If your notebook lacks NumLock and CapsLock LED's, there's a free app (a precompiled AutoHotKey script, really) called kLED. Does the job just fine, and doesn't need a full install of AutoHotKey in the system. It's available from DonationCoder.com, the author is SkWire. You only need to run as admin if you need to tweak some settings. After the .ini file is saved, you can run as normal user again.
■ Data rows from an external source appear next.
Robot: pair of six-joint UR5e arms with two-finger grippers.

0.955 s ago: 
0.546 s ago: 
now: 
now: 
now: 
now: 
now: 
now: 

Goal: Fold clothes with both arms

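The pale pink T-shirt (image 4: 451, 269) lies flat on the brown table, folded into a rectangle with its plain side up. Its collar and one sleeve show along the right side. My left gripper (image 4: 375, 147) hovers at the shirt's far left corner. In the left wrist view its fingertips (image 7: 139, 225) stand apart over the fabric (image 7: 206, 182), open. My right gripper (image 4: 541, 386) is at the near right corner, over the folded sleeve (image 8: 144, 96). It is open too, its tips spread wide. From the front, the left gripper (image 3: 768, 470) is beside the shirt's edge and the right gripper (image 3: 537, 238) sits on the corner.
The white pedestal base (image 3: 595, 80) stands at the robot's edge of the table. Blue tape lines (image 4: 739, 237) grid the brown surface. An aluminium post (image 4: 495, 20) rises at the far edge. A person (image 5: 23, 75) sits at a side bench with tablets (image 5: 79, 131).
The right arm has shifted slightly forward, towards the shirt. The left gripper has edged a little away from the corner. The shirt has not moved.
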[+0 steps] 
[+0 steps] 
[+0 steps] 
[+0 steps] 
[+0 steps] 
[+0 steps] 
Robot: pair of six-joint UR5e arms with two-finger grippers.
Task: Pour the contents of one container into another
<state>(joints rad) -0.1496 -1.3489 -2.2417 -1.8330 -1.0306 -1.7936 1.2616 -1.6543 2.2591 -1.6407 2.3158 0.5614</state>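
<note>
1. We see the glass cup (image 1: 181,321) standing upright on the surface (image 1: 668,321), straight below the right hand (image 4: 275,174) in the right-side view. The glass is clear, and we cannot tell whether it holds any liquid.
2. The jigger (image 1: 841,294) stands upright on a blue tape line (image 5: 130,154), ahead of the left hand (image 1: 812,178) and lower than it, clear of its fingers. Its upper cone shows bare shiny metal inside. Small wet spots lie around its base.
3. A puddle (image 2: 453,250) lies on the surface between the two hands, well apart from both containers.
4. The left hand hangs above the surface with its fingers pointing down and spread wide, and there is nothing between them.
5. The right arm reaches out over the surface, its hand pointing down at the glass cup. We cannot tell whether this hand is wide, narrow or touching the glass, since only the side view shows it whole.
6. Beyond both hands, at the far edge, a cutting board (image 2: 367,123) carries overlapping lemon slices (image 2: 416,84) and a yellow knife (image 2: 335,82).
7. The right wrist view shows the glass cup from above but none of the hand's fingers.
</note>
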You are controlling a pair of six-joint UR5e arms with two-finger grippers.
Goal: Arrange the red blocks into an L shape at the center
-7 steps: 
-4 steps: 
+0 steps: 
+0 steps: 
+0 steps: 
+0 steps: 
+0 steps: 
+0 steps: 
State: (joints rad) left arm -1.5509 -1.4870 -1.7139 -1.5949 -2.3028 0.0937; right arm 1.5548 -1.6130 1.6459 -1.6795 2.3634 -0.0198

Add the stock Windows accessibility helper that beeps whenever NumLock or CapsLock is pressed, and it works pretty good.

As for Antivirus...

Microsoft Security essentials is not for Win 8/8.1.
Win 8 / 8.1 have the Windows Defender.
Some say Windows Defender sucks, some say these opinions are bought.
YMMV.

I prefer to disable resident scanning of all traffic towards the disk drive - after I disable autorun on all removable media:
HKEY_LOCAL_MACHINE\Software\Microsoft\Windows\CurrentVersion\Policies\Explorer\
32b Dword NoDriveTypeAutoRun = 0x000000FF
(...or just search for AutoPlay in Windows 8 :-)

and enable scanning of e-mail and the interwebs.
Running with the resident shield disabled takes some self-discipline, but keeps your system somewhat swift even with an antivirus running.

Defragment the system drive

Try MyDefrag - my favourite script is "Sort By Name".

Done, ready to cruise :-)

Closing notes

If you like what you see, you might want to make another backup = your first choice backup for cases when "windows need a fresh start after too many software installs/uninstalls".

If you've been through this several times and you're sure that the final result with all the tweaks is going to be perfect, you can skip the intermediate backup after Win 8.1 upgrade and cleanup (before ClassicShell).